Wednesday, July 21st, 2010 by Alexandra Hart

All States 1031 and the Federation of Exchange Accommodators (FEA), the nationwide §1031 Qualified Intermediary trade association, supports strong regulation of the QI industry.

The Federation of Exchange Accommodators (“FEA”) is pleased to announce that the Dodd-Frank Wall Street Reform and Consumer Protection Act (“Dodd-Frank Act”) was signed by President Obama today.

The Dodd-Frank Act authorizes the creation of a Bureau of Consumer Financial Protection to be housed within the Federal Reserve.  The Bureau is charged with regulating consumer financial products and services.  The new law requires the Director of the Bureau to conduct a study and propose legislation and/or regulations to protect consumers using exchange facilitators, also known as Qualified Intermediaries, who facilitate tax-deferred exchange transactions under Internal Revenue Code §1031.  The study and recommendations must be completed with 1 year after the new law takes effect, and a program or proposed regulations must be implemented within 2 years after the Director’s report.

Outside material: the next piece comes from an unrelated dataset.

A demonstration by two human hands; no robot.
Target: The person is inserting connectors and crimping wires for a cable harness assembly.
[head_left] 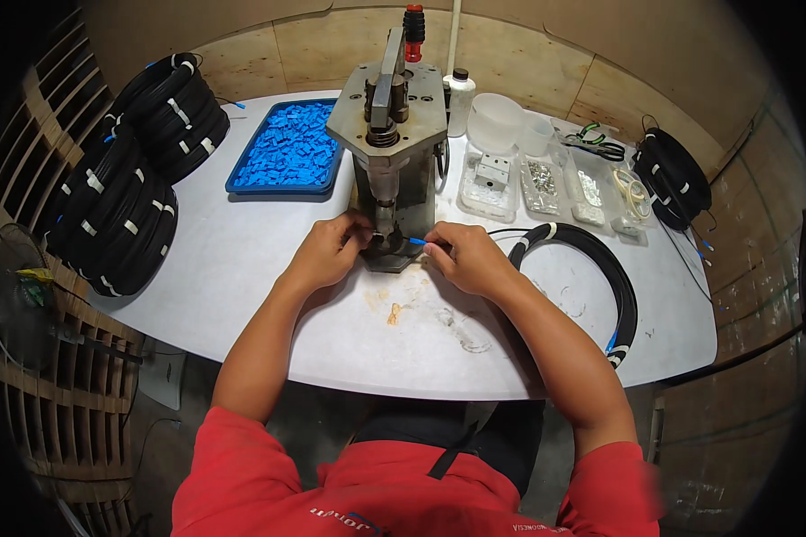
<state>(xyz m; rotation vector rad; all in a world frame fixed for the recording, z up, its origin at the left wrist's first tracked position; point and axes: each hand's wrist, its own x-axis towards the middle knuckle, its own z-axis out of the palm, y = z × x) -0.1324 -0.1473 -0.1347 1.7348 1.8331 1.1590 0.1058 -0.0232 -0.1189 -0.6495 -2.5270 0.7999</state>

The FEA, the trade association representing the exchange facilitator industry, believes that this is an important first step toward assuring comprehensive protection for all consumers. “The FEA especially thanks House Financial Services Committee Chairman Barney Frank and Rep. Mike Michaud and for proposing this provision in the financial reform bill.  We are enthusiastic about working with the Bureau of Consumer Financial Protection to develop regulations, especially with respect to the security of client funds held by exchange facilitators,” commented Suzanne Goldstein Baker, chairperson of the FEA’s Federal Legislative Committee.

FEA President David Gorenberg echoed this sentiment, “This is a great beginning.  However, there is much work to be done to achieve our goal of comprehensive federal regulation that will cover all exchange clients and transactions.”  During the legislative process, the FEA communicated to legislators its support for the bill, along with technical concerns that many transactions will not fit the definitional scope of the Consumer Financial Protection Act of 2010, incorporated within the Dodd-Frank Act, and the need for a broad solution.  “We are looking forward to working with the Director and the legislative sponsors to identify and suggest regulations or legislation that will not be limited to transactions solely involving individuals engaged in exchanges for ‘personal, family or household use,’” stated Ms. Goldstein Baker.  “The FEA will work to ensure that all taxpayers, regardless of whether they are individuals or business entities, benefit from the same mandatory safeguards that protect consumers,” added Mr. Gorenberg.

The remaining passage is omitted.